___ SOURCE DATA ___
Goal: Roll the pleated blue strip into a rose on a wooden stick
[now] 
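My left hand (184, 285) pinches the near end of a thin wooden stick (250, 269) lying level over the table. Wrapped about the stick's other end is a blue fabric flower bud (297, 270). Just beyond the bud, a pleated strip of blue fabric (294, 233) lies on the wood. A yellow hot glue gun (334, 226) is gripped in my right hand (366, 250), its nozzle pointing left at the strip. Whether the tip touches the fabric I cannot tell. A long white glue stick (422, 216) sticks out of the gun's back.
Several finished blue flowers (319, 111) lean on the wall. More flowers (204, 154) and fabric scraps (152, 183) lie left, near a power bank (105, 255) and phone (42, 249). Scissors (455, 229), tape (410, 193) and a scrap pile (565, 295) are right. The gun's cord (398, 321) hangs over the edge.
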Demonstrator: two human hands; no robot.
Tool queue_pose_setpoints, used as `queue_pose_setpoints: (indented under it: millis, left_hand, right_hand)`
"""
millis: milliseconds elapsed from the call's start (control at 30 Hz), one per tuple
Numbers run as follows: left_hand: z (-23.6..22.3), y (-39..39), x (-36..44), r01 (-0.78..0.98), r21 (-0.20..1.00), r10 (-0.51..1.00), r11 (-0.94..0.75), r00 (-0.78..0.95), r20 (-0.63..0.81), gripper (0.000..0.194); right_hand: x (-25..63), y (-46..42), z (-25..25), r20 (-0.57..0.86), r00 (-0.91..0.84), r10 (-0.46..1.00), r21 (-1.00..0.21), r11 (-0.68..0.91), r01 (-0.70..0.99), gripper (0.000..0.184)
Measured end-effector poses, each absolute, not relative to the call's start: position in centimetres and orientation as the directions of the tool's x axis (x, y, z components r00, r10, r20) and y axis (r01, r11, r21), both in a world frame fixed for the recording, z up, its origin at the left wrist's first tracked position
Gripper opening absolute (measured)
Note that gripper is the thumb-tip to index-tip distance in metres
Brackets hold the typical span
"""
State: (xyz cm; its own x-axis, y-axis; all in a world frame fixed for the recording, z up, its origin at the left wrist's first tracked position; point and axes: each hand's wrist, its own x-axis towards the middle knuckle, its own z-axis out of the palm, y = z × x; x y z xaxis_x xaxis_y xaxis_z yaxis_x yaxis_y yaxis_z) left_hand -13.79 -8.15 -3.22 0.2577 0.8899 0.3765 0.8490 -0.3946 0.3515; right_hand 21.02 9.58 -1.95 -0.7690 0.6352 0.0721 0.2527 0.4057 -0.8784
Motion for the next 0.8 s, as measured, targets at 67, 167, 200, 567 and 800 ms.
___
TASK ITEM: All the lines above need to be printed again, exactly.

WRITTEN RESPONSE:
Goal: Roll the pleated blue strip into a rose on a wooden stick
[now] 
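My left hand (184, 285) pinches the near end of a thin wooden stick (250, 269) lying level over the table. Wrapped about the stick's other end is a blue fabric flower bud (297, 270). Just beyond the bud, a pleated strip of blue fabric (294, 233) lies on the wood. A yellow hot glue gun (334, 226) is gripped in my right hand (366, 250), its nozzle pointing left at the strip. Whether the tip touches the fabric I cannot tell. A long white glue stick (422, 216) sticks out of the gun's back.
Several finished blue flowers (319, 111) lean on the wall. More flowers (204, 154) and fabric scraps (152, 183) lie left, near a power bank (105, 255) and phone (42, 249). Scissors (455, 229), tape (410, 193) and a scrap pile (565, 295) are right. The gun's cord (398, 321) hangs over the edge.
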Demonstrator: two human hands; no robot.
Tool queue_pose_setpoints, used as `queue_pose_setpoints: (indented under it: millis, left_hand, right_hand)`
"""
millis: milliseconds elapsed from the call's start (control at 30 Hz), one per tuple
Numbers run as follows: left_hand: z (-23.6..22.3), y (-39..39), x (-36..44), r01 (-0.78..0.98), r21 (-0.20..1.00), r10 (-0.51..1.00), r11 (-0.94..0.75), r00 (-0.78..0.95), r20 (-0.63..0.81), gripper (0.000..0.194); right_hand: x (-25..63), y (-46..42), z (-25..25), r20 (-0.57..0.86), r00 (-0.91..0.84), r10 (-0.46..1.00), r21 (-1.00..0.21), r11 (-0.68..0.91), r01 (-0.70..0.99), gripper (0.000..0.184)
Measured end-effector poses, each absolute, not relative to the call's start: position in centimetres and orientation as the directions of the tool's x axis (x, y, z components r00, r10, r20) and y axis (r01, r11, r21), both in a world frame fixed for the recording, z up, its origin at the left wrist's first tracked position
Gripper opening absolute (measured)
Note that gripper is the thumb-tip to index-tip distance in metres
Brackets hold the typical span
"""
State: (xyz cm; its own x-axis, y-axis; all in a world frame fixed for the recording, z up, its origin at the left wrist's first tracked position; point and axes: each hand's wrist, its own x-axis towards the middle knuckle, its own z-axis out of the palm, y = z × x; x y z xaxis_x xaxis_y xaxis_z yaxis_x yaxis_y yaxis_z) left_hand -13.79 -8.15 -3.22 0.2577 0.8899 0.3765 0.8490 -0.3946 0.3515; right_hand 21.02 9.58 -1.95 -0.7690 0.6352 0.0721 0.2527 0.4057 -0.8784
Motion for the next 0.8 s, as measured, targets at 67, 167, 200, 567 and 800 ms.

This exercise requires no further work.